--- What is being asked ---
Copy every line of the data that contains the string "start".

* * *

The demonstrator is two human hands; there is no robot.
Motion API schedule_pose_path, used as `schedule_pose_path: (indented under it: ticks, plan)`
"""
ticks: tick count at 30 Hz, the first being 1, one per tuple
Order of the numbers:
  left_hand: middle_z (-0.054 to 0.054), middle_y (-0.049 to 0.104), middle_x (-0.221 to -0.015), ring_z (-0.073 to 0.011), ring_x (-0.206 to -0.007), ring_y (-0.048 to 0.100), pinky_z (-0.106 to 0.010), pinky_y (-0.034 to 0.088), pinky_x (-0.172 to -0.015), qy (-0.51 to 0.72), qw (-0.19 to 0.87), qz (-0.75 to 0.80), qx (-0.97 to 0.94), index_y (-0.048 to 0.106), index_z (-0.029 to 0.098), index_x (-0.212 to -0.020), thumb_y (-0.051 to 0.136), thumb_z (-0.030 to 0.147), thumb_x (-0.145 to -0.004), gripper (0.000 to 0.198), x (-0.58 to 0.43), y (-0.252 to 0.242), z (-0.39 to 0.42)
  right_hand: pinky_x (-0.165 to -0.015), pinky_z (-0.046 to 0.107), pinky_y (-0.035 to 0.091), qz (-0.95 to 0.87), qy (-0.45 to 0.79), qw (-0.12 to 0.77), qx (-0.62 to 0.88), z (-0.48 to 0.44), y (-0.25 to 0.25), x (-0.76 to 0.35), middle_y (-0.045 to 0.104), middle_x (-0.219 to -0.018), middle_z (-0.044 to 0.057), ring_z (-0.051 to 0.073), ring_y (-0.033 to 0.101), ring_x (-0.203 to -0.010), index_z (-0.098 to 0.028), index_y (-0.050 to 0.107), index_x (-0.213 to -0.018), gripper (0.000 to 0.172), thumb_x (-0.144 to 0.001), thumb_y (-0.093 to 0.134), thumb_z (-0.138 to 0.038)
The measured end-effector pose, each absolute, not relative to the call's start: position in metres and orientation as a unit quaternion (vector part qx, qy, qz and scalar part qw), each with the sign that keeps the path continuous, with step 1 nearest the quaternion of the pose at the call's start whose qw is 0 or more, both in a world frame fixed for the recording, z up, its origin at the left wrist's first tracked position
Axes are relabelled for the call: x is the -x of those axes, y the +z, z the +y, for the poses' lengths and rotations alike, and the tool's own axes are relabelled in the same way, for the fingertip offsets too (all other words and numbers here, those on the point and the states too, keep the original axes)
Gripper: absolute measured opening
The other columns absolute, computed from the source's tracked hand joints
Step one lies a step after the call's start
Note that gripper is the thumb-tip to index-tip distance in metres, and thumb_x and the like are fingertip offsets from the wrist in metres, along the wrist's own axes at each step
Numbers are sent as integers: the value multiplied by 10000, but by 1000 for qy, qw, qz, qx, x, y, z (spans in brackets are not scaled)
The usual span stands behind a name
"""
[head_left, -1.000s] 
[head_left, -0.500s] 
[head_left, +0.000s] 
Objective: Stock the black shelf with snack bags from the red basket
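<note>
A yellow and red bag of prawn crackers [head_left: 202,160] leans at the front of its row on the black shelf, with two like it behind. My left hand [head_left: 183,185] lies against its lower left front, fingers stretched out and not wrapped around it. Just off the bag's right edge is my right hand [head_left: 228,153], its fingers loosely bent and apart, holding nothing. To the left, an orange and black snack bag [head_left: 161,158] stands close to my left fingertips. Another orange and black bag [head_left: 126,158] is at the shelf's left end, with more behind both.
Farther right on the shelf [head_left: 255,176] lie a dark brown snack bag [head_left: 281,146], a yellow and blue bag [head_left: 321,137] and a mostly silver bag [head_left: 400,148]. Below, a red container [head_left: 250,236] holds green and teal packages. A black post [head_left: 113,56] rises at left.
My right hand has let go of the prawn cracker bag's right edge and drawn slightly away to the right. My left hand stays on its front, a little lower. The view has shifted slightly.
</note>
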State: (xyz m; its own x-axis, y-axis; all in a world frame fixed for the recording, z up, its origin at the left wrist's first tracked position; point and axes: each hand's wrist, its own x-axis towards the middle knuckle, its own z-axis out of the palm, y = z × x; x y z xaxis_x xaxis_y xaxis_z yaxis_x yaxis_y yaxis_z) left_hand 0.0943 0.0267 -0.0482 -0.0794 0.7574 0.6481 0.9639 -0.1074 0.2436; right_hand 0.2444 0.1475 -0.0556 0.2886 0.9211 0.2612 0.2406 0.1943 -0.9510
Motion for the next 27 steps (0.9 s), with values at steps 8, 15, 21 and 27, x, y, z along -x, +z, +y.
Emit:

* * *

--- Response box ---
The measured end-effector pose, each absolute, not relative to the call's start: position in metres and orientation as a unit quaternion (vector part qx, qy, qz and scalar part qw), each with the sign that keeps the path continuous, with step 1 nearest the quaternion of the pose at the call's start whose qw is 0 or more, both in a world frame fixed for the recording, z up, its origin at the left wrist's first tracked position
Step one lies a step after the call's start

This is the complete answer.